I'll choose 2-3 strategies to share out. As I share them, I will specifically highlight the commutative property (1.OA.B.3). See attached anchor chart for example!

Guiding Questions:

• How did he/she find this combination?
• How could we use this combination to help us find another one that is true?
• Have we found all of the combinations? How are you sure?
• How are these 2 strategies the same? Different?
• How are these combinations related (1 and 8/ 8 and 1)
• See attached video for some students partner talking about the "flip flop" or commutative property.

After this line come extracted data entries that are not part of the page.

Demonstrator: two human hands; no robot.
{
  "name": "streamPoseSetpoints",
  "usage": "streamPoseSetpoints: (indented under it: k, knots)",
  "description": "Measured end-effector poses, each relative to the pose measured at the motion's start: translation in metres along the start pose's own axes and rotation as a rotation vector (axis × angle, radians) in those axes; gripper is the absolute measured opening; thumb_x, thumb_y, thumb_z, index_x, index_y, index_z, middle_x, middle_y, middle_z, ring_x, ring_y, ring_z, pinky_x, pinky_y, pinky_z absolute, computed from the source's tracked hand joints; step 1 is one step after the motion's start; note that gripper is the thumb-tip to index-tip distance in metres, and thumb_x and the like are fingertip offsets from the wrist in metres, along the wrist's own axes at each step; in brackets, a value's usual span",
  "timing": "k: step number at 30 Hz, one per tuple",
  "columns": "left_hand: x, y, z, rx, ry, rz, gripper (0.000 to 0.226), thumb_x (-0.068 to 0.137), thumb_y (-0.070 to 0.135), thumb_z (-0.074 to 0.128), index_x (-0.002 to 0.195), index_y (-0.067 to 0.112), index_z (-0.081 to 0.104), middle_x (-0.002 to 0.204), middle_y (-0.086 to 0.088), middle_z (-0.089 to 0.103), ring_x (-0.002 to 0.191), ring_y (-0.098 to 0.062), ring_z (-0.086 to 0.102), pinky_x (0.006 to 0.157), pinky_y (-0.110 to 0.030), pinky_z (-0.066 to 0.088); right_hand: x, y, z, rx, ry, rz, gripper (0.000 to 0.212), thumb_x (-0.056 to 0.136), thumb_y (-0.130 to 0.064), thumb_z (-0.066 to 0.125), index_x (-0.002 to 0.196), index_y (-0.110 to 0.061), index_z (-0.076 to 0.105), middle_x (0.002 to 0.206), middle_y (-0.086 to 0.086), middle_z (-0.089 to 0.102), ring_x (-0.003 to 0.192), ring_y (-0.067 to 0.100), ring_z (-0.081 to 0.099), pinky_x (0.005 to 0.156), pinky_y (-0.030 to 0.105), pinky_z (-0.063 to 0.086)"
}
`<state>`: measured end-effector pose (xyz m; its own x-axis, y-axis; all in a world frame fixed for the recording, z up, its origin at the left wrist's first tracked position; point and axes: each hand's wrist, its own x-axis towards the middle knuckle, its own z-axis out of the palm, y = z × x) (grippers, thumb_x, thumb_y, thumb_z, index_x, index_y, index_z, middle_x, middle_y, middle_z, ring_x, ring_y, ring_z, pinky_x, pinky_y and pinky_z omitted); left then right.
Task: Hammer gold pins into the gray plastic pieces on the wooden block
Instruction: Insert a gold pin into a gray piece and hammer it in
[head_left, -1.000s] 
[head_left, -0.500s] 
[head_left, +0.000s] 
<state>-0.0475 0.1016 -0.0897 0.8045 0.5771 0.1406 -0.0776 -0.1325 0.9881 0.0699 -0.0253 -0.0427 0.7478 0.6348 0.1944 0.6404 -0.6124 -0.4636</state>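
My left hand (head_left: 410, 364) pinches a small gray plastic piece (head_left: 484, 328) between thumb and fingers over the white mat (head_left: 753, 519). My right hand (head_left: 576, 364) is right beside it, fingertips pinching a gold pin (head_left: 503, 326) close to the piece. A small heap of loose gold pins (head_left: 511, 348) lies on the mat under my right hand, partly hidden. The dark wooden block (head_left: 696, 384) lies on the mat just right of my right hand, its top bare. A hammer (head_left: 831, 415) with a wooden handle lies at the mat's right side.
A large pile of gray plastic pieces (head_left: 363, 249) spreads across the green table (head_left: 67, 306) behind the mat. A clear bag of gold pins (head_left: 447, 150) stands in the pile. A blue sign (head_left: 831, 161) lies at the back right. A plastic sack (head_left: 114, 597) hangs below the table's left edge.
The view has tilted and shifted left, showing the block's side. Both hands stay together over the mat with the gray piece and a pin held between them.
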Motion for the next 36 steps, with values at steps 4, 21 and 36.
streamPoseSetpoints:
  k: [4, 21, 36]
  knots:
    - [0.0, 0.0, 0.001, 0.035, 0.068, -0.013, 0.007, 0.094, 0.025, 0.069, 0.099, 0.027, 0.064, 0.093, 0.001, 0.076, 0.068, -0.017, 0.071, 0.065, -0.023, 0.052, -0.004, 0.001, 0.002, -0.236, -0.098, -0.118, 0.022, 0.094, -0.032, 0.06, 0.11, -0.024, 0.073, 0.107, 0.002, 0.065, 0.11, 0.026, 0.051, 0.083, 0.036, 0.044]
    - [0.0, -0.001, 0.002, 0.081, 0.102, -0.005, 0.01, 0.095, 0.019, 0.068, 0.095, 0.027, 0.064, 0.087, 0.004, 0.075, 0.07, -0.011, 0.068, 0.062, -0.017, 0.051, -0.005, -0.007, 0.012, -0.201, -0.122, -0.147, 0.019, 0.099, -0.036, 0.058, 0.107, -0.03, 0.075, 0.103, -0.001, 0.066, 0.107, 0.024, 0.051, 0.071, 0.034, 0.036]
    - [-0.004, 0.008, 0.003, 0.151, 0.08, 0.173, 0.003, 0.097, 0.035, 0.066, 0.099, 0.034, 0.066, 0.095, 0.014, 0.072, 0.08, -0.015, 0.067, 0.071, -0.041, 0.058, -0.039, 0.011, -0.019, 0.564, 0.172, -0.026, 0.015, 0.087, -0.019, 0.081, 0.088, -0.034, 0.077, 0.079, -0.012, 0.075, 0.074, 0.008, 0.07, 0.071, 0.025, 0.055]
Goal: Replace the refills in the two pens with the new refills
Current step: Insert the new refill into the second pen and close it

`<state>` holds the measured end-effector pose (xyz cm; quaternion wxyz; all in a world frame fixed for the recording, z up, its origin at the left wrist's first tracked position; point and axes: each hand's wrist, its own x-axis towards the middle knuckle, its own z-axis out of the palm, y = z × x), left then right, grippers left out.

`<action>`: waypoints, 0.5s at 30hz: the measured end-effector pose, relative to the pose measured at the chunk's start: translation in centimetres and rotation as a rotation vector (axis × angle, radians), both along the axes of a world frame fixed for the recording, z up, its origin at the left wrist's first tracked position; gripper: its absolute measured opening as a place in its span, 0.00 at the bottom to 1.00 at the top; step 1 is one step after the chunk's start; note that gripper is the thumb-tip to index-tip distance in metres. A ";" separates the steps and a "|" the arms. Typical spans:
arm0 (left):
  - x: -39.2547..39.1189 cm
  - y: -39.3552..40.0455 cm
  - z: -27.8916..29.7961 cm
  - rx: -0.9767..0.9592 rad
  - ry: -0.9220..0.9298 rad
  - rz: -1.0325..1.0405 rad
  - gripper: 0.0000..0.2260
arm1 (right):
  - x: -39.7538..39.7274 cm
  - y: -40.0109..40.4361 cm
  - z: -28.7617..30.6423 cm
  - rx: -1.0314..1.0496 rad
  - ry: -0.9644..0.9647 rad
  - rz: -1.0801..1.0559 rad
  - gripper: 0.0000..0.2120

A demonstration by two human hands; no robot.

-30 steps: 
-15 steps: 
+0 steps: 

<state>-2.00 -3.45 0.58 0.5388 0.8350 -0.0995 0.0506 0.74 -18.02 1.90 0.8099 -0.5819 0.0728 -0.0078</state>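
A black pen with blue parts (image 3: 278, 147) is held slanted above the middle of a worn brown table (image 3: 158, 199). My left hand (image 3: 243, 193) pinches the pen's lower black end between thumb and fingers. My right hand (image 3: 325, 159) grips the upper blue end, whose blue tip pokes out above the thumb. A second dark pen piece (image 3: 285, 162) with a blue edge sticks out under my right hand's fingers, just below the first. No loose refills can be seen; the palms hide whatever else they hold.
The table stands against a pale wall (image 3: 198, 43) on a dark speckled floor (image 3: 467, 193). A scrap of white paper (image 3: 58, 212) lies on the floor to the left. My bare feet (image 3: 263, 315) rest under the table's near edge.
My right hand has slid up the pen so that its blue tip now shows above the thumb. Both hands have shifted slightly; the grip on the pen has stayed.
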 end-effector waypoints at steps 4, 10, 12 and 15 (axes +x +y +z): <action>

I'll model writing "and" with a + over it to start to expose students more and more to the mathematical symbols. I’ll have all students write a number sentence to match their own combination.

## Independent Practice

13 minutes

Group A: Intervention

Students have the scaffold of a "crayon box" with 9 slots in it, one for each crayon.

Group B: Right on Track

Students choose a strategy to use to solve the problem. Their goal is to record combinations in number sentence form.

Group C: Extension

Students choose a strategy to find the combinations. They have different clues to figure out how many red and blue there are. The clue is, "I have 9 crayons. Some are red and some are blue. I have more red crayons than blue. What combinations could I have?"

See attached documents for independent practice sheets.

## Closing

5 minutes

Students come back together for share out of ways to make 9. I'll chart the different combinations so that students notice the commutative property.